Ce "leader" du mouvement de contestation a été placé en garde à vue après avoir participé à un attroupement non-autorisé, dans la soirée de samedi 26 janvier, à Bordeaux. 

Une des figures nationales du mouvement des "gilets jaunes", Maxime Nicolle a été interpellé puis placé en garde à vue à Bordeaux, où il était venu manifester dans l'après-midi. Il a été appréhendé dans le centre de la capitale girondine où s'étaient rassemblés environ 200 manifestants décidés à mener une action nocturne.Le Breton, qui a récemment soulevé une vive polémique en mettant en doute le caractère terroriste de l'attentat de Strasbourg, "faisait parti d'un attroupement à qui il a été donné l'ordre de dispersion. Malgré cet ordre, il est resté et à inciter les autres à faire de même", selon la préfecture. Il est ressorti moins de deux heures plus tard de l'Hôtel de Police. "Il a été entendu en audition et laissé libre", a indiqué le parquet.

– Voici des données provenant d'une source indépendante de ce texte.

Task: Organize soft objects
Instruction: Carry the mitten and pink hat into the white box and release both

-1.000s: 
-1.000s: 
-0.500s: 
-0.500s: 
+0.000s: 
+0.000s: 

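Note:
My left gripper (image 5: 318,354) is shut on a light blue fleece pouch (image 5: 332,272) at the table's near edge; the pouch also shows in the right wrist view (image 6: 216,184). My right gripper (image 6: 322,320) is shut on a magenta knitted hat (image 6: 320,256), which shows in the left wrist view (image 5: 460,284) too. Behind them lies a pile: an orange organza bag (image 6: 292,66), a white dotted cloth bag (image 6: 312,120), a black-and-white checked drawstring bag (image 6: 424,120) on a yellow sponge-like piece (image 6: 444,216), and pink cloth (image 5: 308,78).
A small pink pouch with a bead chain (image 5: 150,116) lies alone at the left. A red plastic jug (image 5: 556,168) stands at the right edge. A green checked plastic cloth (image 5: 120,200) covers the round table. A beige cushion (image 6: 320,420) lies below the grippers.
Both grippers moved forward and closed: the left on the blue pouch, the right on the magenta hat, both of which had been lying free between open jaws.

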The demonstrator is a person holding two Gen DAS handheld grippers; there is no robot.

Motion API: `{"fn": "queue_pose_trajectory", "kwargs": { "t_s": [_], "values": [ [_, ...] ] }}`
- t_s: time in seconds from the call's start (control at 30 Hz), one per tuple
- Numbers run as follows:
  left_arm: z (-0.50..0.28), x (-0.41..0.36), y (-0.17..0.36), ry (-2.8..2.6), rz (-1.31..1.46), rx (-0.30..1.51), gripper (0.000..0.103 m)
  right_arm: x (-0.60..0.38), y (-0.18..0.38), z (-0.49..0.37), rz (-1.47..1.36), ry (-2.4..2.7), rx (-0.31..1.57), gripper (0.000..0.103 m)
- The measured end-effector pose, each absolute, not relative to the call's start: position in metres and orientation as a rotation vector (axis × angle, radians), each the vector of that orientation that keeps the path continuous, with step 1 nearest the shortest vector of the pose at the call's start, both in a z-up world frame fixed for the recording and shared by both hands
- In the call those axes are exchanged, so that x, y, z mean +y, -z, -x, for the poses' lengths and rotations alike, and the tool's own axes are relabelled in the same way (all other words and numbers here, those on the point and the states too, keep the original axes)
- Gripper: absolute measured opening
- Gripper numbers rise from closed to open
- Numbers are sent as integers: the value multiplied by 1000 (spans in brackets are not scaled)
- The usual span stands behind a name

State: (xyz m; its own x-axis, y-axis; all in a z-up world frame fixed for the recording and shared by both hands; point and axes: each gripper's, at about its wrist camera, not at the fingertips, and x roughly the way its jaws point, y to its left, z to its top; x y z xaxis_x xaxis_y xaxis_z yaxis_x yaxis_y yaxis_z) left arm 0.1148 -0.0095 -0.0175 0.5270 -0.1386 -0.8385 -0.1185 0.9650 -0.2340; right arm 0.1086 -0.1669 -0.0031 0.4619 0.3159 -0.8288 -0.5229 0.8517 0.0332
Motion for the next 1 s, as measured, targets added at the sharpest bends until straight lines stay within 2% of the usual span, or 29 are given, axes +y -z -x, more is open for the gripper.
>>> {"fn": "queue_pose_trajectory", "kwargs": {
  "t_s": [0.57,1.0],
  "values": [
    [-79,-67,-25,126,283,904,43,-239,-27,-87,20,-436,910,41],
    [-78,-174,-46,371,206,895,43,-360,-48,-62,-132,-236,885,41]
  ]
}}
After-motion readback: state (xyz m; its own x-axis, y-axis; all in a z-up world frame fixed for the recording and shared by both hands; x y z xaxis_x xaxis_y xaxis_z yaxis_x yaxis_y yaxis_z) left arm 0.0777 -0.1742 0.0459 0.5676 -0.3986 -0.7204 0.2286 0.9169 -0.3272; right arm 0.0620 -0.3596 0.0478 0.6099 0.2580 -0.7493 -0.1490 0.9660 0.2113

Après avoir participé à la manifestation de l'Acte 10 des 'Gilets jaunes' samedi dernier à Toulouse, Maxime Nicolle était venu ce samedi à Bordeaux, une autre place forte du mouvement dans le sud-ouest, avec Toulouse. Ce samedi, environ 5.000 personnes, ont participé à "l'Acte 11". La manifestation a été ponctuée d'accrochages, d'une intensité moindre par rapport aux week-ends précédents.


Cette interpellation d'une figure emblématique des "gilets jaunes" fait suite à la mésaventure survenue à Jérôme Rodrigues, membre influent du mouvement et proche d'Eric Drouet, blessé à Paros samedi 26 janvier place de la Bastille par l'explosion d'une grenade de désencerclement.